Below this sentence is a listing; return exactly its lines from the one with "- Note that" to the one with "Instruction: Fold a", both kept, and nothing more.

----

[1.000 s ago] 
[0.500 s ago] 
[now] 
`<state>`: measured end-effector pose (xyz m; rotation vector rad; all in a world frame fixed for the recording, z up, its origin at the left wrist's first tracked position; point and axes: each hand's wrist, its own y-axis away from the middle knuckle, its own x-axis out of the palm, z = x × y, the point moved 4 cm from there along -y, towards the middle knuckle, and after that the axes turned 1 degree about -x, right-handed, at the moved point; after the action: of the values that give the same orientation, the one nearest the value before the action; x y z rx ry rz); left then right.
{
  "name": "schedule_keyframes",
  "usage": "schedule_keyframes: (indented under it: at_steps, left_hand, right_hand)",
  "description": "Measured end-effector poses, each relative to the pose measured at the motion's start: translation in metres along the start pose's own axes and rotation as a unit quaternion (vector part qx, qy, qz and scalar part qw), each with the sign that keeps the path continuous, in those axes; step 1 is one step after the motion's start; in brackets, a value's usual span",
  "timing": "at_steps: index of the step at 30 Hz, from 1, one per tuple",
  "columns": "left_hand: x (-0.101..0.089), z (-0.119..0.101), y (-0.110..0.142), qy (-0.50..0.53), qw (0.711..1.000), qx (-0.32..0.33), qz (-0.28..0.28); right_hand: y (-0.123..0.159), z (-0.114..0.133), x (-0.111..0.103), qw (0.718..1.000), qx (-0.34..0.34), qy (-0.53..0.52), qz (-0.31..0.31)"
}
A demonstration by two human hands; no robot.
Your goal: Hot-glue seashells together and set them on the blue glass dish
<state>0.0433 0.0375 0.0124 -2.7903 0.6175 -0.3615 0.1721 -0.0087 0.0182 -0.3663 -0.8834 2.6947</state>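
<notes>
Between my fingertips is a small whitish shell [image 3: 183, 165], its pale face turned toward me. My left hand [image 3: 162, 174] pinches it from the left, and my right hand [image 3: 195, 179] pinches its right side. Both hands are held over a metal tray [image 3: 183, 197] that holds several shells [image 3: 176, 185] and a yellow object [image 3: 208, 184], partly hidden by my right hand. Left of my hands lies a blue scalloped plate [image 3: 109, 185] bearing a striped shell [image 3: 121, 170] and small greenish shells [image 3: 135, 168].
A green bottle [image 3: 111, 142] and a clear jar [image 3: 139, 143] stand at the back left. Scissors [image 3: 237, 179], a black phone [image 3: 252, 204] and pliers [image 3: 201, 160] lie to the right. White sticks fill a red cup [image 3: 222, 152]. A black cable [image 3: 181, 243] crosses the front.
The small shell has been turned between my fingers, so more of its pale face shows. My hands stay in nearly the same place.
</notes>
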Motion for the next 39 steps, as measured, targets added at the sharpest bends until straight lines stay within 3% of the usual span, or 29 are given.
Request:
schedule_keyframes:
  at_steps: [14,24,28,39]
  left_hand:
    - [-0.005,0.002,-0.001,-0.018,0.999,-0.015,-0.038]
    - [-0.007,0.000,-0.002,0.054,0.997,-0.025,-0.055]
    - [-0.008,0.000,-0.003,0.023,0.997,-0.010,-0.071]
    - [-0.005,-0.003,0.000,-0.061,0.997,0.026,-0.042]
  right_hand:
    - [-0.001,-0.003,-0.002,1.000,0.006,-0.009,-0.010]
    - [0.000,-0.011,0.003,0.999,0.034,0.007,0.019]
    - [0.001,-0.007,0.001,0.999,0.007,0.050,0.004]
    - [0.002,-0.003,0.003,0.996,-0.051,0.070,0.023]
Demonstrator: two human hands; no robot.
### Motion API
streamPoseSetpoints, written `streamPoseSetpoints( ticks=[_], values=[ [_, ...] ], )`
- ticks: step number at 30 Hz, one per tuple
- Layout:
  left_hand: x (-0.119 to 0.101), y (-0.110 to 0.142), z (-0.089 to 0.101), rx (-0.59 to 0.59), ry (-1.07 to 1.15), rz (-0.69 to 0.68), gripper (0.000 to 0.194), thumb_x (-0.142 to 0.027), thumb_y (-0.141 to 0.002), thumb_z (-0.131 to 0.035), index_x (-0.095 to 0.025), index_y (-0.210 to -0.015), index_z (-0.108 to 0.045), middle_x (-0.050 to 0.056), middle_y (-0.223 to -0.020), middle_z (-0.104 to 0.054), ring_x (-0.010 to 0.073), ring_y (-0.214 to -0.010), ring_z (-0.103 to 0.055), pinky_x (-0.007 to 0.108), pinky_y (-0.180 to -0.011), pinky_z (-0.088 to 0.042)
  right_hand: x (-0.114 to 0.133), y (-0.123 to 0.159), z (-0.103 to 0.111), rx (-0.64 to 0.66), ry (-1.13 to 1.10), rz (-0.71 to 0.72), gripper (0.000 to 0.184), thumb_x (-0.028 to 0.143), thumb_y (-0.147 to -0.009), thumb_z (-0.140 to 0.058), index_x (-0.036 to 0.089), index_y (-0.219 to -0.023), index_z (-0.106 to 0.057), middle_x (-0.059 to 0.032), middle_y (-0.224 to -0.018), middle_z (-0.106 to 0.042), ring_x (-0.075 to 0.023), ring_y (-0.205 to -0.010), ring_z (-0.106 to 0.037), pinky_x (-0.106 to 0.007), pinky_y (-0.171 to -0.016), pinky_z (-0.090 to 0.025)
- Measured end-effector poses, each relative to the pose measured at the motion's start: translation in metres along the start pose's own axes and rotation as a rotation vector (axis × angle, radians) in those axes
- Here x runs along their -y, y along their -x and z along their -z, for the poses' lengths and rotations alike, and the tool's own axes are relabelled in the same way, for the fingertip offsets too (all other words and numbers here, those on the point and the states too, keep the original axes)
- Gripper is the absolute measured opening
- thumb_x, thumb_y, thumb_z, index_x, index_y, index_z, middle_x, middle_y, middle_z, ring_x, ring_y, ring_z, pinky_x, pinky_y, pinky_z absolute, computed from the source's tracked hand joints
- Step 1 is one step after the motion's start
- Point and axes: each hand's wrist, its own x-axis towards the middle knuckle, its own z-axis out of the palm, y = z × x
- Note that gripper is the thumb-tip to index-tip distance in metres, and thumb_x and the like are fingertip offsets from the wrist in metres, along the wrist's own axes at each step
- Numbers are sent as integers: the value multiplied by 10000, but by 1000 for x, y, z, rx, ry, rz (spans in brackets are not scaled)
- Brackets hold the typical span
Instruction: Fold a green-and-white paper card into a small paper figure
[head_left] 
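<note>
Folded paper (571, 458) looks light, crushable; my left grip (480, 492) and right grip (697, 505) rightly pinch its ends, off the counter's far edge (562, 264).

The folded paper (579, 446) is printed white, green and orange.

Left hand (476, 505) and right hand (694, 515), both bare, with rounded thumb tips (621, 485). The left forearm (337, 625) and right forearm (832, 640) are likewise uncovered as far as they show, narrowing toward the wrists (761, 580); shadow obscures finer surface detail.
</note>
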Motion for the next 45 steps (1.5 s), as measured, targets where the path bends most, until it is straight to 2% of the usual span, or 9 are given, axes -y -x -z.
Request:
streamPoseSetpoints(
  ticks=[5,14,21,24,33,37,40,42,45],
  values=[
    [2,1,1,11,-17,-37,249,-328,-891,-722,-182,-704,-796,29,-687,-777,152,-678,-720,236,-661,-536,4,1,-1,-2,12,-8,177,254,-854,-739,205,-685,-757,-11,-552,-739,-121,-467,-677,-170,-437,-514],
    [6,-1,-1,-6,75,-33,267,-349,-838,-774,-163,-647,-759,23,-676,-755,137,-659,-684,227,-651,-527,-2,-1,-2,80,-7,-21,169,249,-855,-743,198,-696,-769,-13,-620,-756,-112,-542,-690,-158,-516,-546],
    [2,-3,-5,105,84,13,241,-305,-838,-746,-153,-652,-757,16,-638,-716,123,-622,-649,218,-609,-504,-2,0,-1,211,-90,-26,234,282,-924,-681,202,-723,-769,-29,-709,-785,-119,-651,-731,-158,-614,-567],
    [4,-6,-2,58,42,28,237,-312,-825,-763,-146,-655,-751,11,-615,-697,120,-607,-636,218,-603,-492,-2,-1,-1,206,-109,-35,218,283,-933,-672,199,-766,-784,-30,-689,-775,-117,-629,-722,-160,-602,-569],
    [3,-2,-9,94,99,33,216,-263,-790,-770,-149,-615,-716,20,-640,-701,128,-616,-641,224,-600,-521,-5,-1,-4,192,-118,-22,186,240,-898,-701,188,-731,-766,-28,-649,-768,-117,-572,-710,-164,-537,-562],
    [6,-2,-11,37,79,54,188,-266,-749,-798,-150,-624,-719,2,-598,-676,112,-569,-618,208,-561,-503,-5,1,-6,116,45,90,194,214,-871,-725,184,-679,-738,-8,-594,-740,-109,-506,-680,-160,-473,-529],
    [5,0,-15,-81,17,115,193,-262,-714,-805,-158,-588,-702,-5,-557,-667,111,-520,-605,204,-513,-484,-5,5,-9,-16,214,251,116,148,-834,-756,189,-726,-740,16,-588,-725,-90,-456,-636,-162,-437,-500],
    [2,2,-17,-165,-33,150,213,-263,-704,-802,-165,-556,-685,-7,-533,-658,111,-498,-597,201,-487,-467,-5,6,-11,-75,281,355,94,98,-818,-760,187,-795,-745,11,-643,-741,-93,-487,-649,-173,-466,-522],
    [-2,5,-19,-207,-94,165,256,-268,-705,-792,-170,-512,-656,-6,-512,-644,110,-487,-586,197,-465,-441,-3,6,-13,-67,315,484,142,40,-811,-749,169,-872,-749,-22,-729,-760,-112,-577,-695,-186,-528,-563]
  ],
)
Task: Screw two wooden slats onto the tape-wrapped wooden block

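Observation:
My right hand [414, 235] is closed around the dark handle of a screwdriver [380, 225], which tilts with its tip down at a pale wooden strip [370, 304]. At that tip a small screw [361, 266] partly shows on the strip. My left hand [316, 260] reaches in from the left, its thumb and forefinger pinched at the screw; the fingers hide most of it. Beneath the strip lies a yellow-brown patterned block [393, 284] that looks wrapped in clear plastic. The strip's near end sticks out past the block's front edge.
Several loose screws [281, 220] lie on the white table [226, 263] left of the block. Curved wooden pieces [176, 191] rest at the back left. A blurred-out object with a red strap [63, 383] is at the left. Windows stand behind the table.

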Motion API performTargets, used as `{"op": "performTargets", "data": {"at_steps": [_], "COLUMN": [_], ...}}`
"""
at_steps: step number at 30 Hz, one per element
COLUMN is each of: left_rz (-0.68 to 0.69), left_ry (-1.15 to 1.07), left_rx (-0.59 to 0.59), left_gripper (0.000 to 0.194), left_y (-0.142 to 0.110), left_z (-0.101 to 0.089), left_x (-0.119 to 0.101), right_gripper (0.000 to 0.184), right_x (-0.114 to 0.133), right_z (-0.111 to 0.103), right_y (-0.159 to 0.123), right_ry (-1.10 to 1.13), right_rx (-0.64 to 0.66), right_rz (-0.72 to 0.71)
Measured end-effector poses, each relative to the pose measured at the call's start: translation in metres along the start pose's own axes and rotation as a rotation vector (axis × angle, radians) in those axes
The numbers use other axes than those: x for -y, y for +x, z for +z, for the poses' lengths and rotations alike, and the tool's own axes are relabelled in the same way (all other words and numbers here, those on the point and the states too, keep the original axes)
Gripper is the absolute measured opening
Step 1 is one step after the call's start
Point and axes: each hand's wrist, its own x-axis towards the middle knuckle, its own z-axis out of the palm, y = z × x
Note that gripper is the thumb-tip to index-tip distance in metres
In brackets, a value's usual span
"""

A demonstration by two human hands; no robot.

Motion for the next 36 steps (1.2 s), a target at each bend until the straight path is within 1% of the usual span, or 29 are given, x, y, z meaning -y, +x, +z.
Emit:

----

• ANSWER BELOW
- Note that gripper is the thumb-tip to index-tip distance in metres, and thumb_x and the like are fingertip offsets from the wrist in metres, along the wrist's own axes at each step
- Numbers are sent as integers: the value multiplied by 10000, but by 1000 for x, y, z, rx, ry, rz (spans in brackets are not scaled)
- Brackets hold the typical span
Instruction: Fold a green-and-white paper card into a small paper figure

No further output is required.